Shynkarenko, of Kharkiv, Ukraine is the most significant distributor of child pornography ever prosecuted in America according to American law enforcement authorities. Shynkarenko was indicted in 2008 by the Grand Jury for the New Jersey District and charged in 2012 with operating a network of websites. Pleading guilty to operating a child-exploitation enterprise in connection with the website which he ran from 2005 until 2008, Shynkarenko's website led to convictions in 47 states. Over 600 U.S.-based customers, including 30 men from New Jersey have been convicted in connection with the investigation into Shynkarenko's website.

Shynkarenko was arrested in 2009 while on vacation in Thailand and held for extradition to America. Shynkarenko fought extradition for three years and finally appeared in federal court.

In January, 2014, he pleaded guilty to all charges. He was sentenced to 30 years.

===Michail Sorodsky===
Sorodsky, 63, was sentenced to six years after he admitted to raping a sedated patient and sexually molesting seven others. Sorodsky portrayed himself as a “holistic healer” who would treat female patients who had been diagnosed with cancer. Using a probiotic yogurt, he would fondle the women and claim it was “treatment.”

Pretending to be a doctor in the Sheepshead community, Sorodsky would charge women up to $1,000 a visit. When Rimma Klots’ mother went for a “treatment” from Sorodsky, her daughter Rimma thought the method of treatment was a little different and decided to set up a sting-operation.

Posing as a patient, she visited Sorodsky. The younger Klots went to the licensing board when the treatment she received from Sorodsky consisted of getting a pelvic and breast exam.

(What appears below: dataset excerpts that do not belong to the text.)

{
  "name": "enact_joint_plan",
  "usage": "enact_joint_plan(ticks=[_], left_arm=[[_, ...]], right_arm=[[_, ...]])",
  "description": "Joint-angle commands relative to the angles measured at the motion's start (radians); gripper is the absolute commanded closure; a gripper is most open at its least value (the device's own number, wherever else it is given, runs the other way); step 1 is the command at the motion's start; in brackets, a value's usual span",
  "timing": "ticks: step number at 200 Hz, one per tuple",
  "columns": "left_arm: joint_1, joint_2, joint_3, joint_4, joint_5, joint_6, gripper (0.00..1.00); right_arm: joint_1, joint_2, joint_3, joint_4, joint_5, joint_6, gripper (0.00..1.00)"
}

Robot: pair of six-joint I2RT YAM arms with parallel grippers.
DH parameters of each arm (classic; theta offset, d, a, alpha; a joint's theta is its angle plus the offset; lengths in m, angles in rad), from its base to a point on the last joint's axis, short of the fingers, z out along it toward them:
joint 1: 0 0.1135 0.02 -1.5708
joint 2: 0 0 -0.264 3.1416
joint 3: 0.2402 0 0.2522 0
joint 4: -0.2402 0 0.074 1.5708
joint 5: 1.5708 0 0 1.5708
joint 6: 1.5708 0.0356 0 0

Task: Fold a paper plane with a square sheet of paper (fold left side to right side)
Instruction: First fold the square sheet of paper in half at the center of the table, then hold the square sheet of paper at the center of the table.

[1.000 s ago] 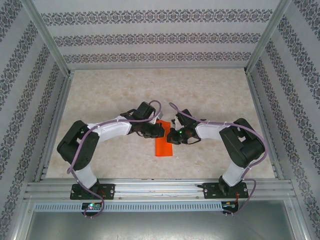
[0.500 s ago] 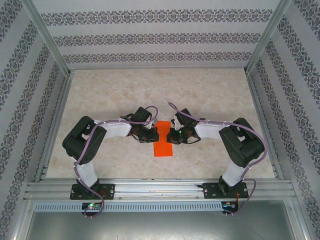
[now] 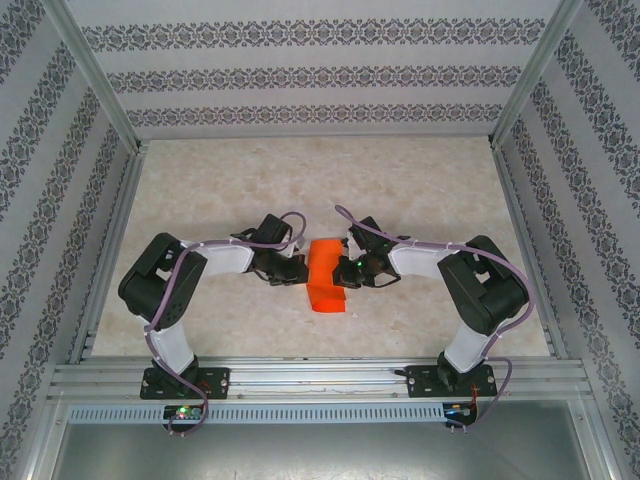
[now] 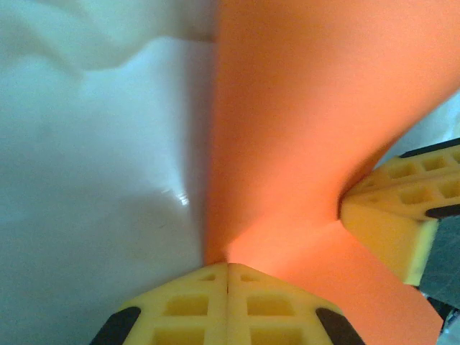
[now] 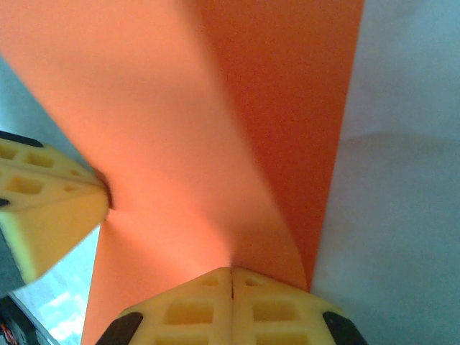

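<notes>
The square sheet of paper [image 3: 326, 275], narrowed but unpointed, is pinched by the left gripper [image 4: 228, 267] at 9 o'clock, right gripper [image 5: 231, 272] at 3.

One square sheet of paper [image 3: 326, 274], orange, centre of frame. Two arms: left arm [image 3: 215, 262] at lower left, right arm [image 3: 430, 262] at lower right. Two end effectors: left end effector [image 3: 299, 270], right end effector [image 3: 347, 272]. Two yellow fingers [image 4: 194, 309] on each. One desk [image 3: 300, 180]
</notes>
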Motion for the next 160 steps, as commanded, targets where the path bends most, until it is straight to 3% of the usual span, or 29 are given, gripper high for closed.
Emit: enact_joint_plan(ticks=[1,36,66,102,160], left_arm=[[0.027,-0.070,-0.021,-0.060,-0.050,0.047,0.97],[0.019,-0.146,-0.035,0.020,0.031,0.005,0.98],[-0.019,-0.103,-0.028,0.143,0.124,-0.069,0.99],[-0.069,-0.002,0.035,0.122,0.108,-0.064,0.99],[-0.072,0.067,0.037,0.095,0.065,-0.062,0.99]], right_arm=[[0.008,0.055,-0.038,-0.130,0.132,-0.025,1.00],[0.009,0.041,-0.037,-0.125,0.123,-0.024,1.00],[0.012,0.043,-0.035,-0.122,0.123,-0.022,1.00],[0.016,0.052,-0.032,-0.120,0.121,-0.020,1.00],[0.021,0.056,-0.028,-0.120,0.119,-0.022,1.00]])
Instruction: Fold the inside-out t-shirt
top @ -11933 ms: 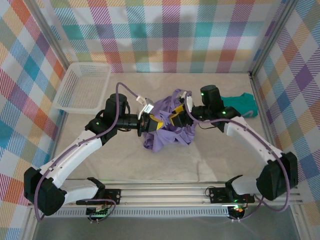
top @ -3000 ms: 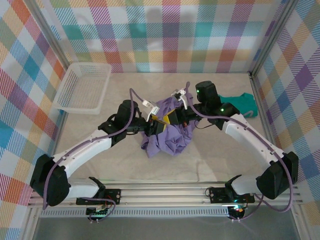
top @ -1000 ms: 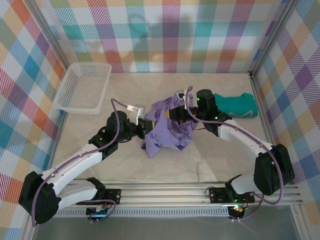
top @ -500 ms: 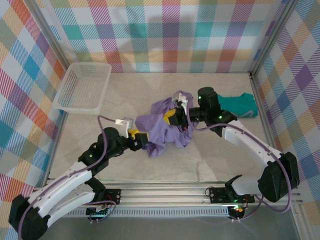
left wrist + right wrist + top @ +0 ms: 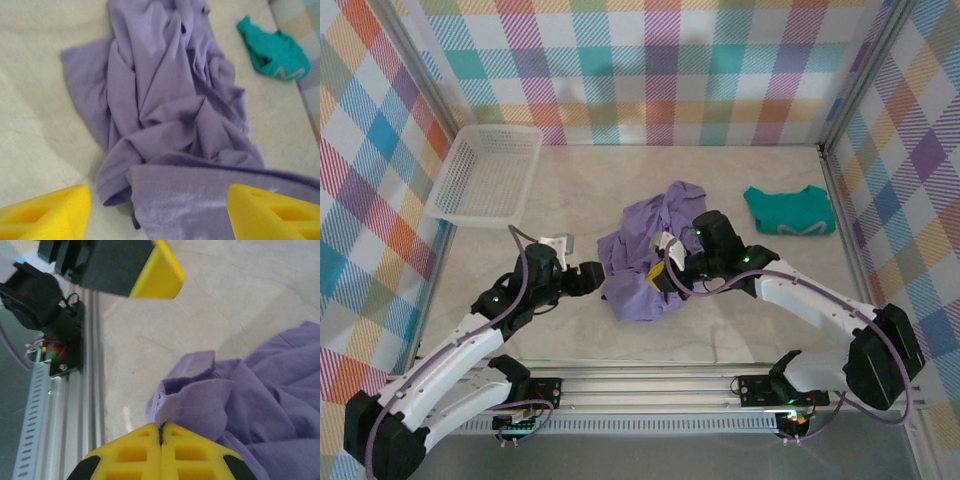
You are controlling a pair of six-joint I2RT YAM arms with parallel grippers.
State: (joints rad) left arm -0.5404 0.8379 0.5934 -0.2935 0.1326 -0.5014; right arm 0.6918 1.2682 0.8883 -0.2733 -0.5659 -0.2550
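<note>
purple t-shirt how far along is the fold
Done: nothing folded; the t-shirt lies in a crumpled heap. In hand: the right claw is pinched shut on one edge, the left claw open at another edge. Left: spreading it flat, then every fold.

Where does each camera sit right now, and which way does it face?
Top external: above and behind, looking down at left arm, right arm, t-shirt and teal garment.
Left wrist: faces away over both garments; left fingers spread.
Right wrist: faces the near rail; right fingers shut on t-shirt.
Shared: all show the t-shirt.
</note>
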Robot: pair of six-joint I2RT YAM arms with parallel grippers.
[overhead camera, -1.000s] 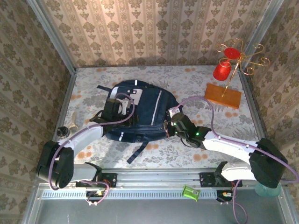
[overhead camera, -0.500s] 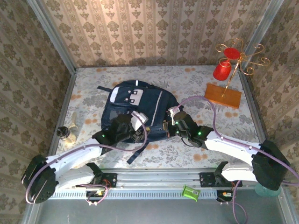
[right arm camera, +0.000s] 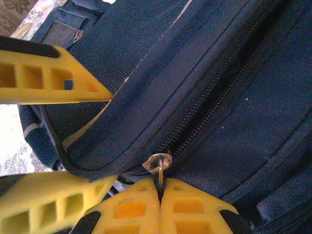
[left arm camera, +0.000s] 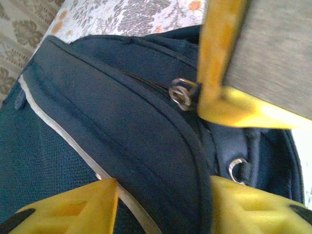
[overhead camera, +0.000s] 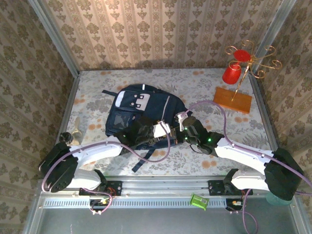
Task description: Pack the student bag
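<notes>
The student bag, a dark navy backpack with white front patches, lies flat in the middle of the table. My right gripper is shut on the metal zipper pull at the bag's near right edge, where the zipper is partly parted. My left gripper is open right beside it, its yellow fingers straddling a ridge of the bag's fabric by the pale piping. From above, both grippers meet at the bag's near right side, left gripper and right gripper.
At the back right, a gold wire stand with a red cup rises from a wooden base. A small pale object lies near the left wall. A green piece sits on the front rail.
My left arm has swung from the bag's front pocket across to the near right edge, ending beside the right gripper. The right gripper has stayed on the zipper pull.
</notes>
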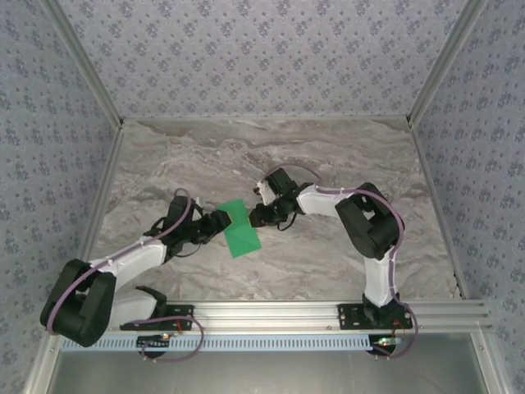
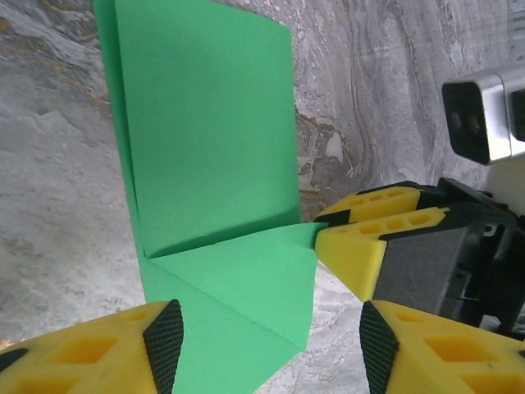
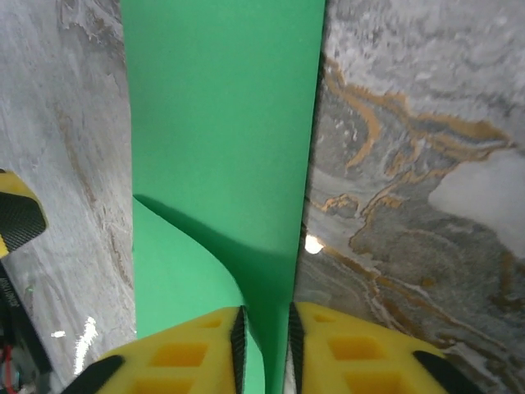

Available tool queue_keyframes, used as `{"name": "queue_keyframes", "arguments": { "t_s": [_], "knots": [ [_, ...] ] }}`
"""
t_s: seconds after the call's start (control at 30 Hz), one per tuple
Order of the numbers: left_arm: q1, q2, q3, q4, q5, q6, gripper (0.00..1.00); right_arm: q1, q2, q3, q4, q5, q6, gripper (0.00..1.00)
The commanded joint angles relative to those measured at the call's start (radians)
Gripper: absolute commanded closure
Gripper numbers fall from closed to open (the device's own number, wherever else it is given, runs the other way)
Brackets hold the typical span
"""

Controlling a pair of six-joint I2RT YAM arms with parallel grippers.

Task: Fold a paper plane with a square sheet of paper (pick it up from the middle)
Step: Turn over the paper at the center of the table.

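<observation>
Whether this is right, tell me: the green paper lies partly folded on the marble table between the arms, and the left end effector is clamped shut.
Not quite: the left end effector is open, its fingers wide apart, not closed on the green paper, as the left wrist view shows. The rest holds.

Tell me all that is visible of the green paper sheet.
The green paper sheet is thin, plain and bright, folded into a narrower shape with overlapping layers and slanted creases. It lies on the marble table between the arms. One flap corner seems pinched in the nearly closed jaws of the right gripper. The left gripper holds open jaws astride its near corner, not pinching it.
</observation>
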State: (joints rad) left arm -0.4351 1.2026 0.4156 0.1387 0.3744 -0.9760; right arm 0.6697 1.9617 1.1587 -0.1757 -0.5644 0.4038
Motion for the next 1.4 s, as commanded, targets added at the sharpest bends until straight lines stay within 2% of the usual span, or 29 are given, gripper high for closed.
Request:
{"name": "queue_keyframes", "arguments": {
  "t_s": [0.0, 0.07, 0.17, 0.47, 1.2, 1.3, 1.37],
  "knots": [
    [-0.012, 0.025, -0.012, 0.058, 0.038, -0.028, 0.38, 0.002, 0.023, 0.025, -0.012, -0.061, -0.010, 0.84],
    [-0.017, 0.042, -0.012, 0.079, 0.052, -0.035, 0.38, -0.002, 0.025, 0.025, -0.003, -0.066, -0.002, 0.92],
    [-0.023, 0.076, -0.011, 0.107, 0.070, -0.048, 0.38, -0.015, 0.014, 0.001, 0.034, -0.062, 0.022, 0.97],
    [-0.062, 0.177, 0.014, 0.174, 0.076, -0.072, 0.39, -0.052, -0.015, -0.063, 0.112, -0.060, 0.084, 0.99],
    [-0.069, 0.289, 0.103, 0.231, 0.090, -0.040, 0.41, -0.056, -0.013, -0.073, 0.101, -0.060, 0.079, 0.98],
    [-0.069, 0.306, 0.115, 0.224, 0.089, -0.036, 0.43, -0.056, -0.026, -0.071, 0.089, -0.058, 0.078, 0.94],
    [-0.069, 0.313, 0.123, 0.213, 0.085, -0.035, 0.45, -0.056, -0.046, -0.072, 0.076, -0.042, 0.079, 0.85]
  ]
}}
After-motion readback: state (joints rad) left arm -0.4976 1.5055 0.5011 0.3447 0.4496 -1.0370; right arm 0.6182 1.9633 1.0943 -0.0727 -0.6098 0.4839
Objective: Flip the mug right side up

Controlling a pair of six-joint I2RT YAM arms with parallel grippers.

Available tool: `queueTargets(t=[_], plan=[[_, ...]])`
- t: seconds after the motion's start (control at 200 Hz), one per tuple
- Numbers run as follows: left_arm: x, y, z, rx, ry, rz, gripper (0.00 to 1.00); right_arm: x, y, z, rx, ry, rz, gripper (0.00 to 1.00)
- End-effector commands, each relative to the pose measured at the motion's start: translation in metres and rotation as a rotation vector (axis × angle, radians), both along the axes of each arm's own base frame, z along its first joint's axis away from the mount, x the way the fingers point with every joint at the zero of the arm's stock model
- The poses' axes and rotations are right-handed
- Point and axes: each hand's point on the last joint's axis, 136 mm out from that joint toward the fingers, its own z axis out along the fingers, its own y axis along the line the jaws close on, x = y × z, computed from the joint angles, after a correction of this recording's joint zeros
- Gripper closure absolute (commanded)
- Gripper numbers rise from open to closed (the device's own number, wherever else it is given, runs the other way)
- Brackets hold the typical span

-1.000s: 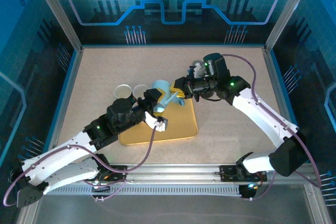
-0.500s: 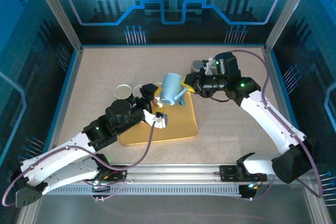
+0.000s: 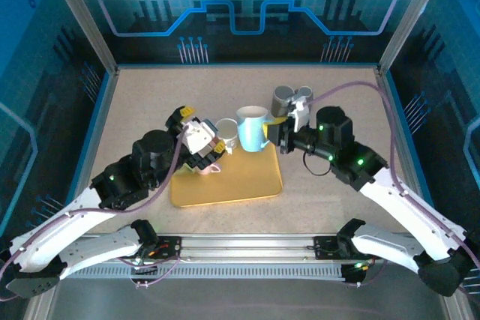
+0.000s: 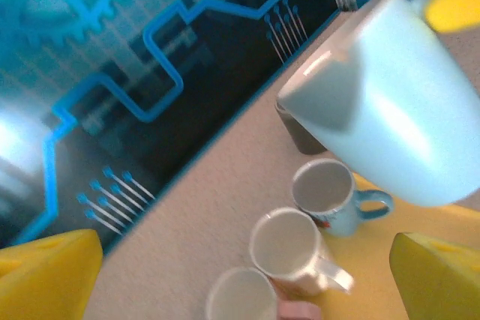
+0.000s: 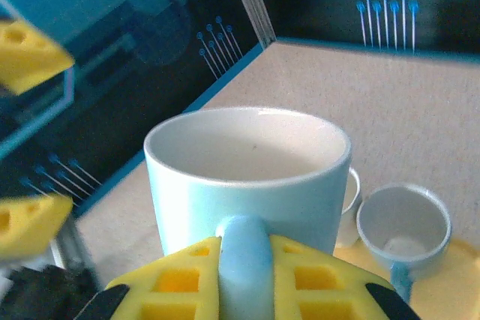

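Pale blue mug (image 3: 253, 129) upright, mouth up, at the far edge of the yellow tray (image 3: 225, 185) on the bench (image 3: 135, 103); can't tell if it rests on the tray or hangs just above it. Right claw (image 3: 276, 134) pinched tight on the mug's handle. Left claw (image 3: 196, 141) spread wide, holding nothing, just left of the mug. Small white cup (image 3: 226, 131) between left claw and mug, grey cup (image 3: 283, 97) behind
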Motion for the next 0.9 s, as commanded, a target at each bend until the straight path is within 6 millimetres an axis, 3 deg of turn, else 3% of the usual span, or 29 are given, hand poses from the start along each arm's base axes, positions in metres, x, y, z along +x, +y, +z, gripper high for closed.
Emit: queueTargets(t=[0.0,0.035,0.145,0.385,0.655,0.895], plan=[[0.002,0.02,-0.021,-0.202,0.215,0.174,0.01,-0.007,0.01,0.044,-0.031,-0.442,0.047,1.0],[0.002,0.025,-0.022,-0.251,0.244,0.204,0.01,-0.009,0.014,0.027,-0.067,-0.467,0.062,1.0],[0.004,0.043,-0.023,-0.388,0.299,0.279,0.01,-0.018,0.022,0.013,-0.081,-0.565,0.099,1.0],[-0.007,0.043,-0.012,-0.608,0.314,0.185,0.01,-0.035,0.021,-0.009,0.072,-0.755,0.095,1.0],[-0.024,0.036,-0.013,-0.681,0.248,0.052,0.01,-0.041,0.018,-0.049,0.196,-0.731,0.1,1.0],[-0.027,0.028,-0.018,-0.688,0.268,0.008,0.01,-0.045,0.022,-0.095,0.157,-0.664,0.146,1.0]])
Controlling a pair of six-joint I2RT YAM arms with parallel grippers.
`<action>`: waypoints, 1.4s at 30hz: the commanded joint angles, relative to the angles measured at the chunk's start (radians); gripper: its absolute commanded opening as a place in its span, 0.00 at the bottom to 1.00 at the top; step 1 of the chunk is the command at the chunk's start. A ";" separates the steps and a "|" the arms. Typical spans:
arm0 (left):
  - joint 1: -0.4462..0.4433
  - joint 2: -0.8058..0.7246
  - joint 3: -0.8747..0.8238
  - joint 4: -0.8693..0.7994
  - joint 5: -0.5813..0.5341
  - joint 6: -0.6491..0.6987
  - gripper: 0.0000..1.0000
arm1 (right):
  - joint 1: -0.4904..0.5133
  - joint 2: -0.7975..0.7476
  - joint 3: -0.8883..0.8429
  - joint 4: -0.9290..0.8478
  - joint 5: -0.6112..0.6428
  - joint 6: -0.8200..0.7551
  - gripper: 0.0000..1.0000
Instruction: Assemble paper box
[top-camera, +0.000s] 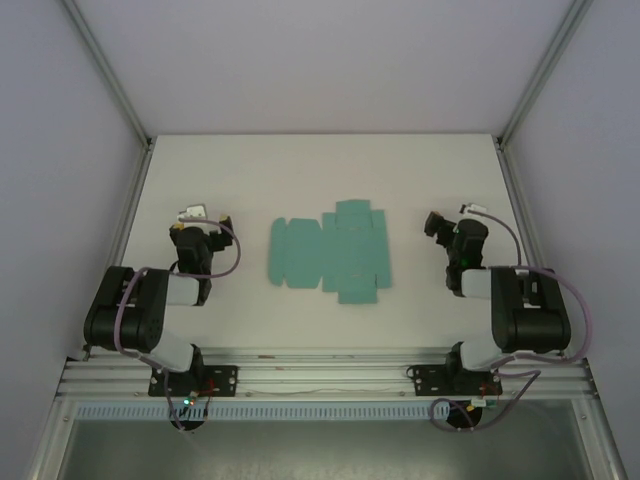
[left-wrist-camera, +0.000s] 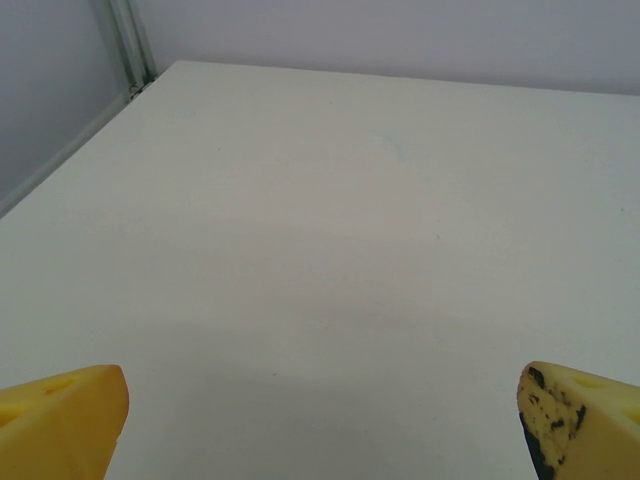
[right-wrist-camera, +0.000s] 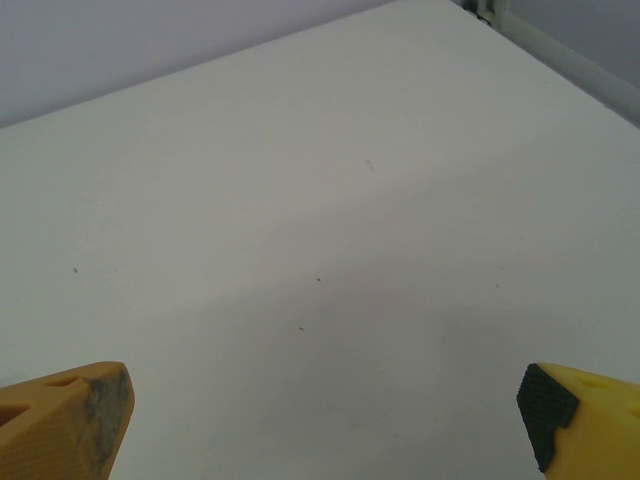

When Sorodsky is released, he will have to register as a sex offender, be subject to 10 years of supervised parole and wear personal monitoring equipment.

==Other notable cases==

===Lakhinder Vohra===
Lakhinder Vohra, was accused of raping a woman he met online. Vohra, stocky and bearded, had often posted images on his website and Facebook page showing him partying and socializing. The criminal case against Vohra was dropped in August, 2013. Vohra was accused of attacking his date inside his apartment. The two had met through the dating site before agreeing to meet at Vohra's home at 37 Wall Street.

===Victor Koltun===
Victor Koltun, a Brooklyn rabbi, was charged with a double murder-for-hire plot that left two Newburgh men dead. Koltun paid to have former police officer Francis Piscopo and his nephew Gerald killed to avoid paying a debt. Following 3 and a half years of delays, the jury convicted Koltun for the murders he orchestrated in an effort to avoid paying a debt. Koltun was eventually sentenced to two consecutive sentences of life in prison with no chance for parole.

The shooter in the murders, Frank Lewis pleaded guilty in 2011 and is serving 12.5 to 25 years in prison.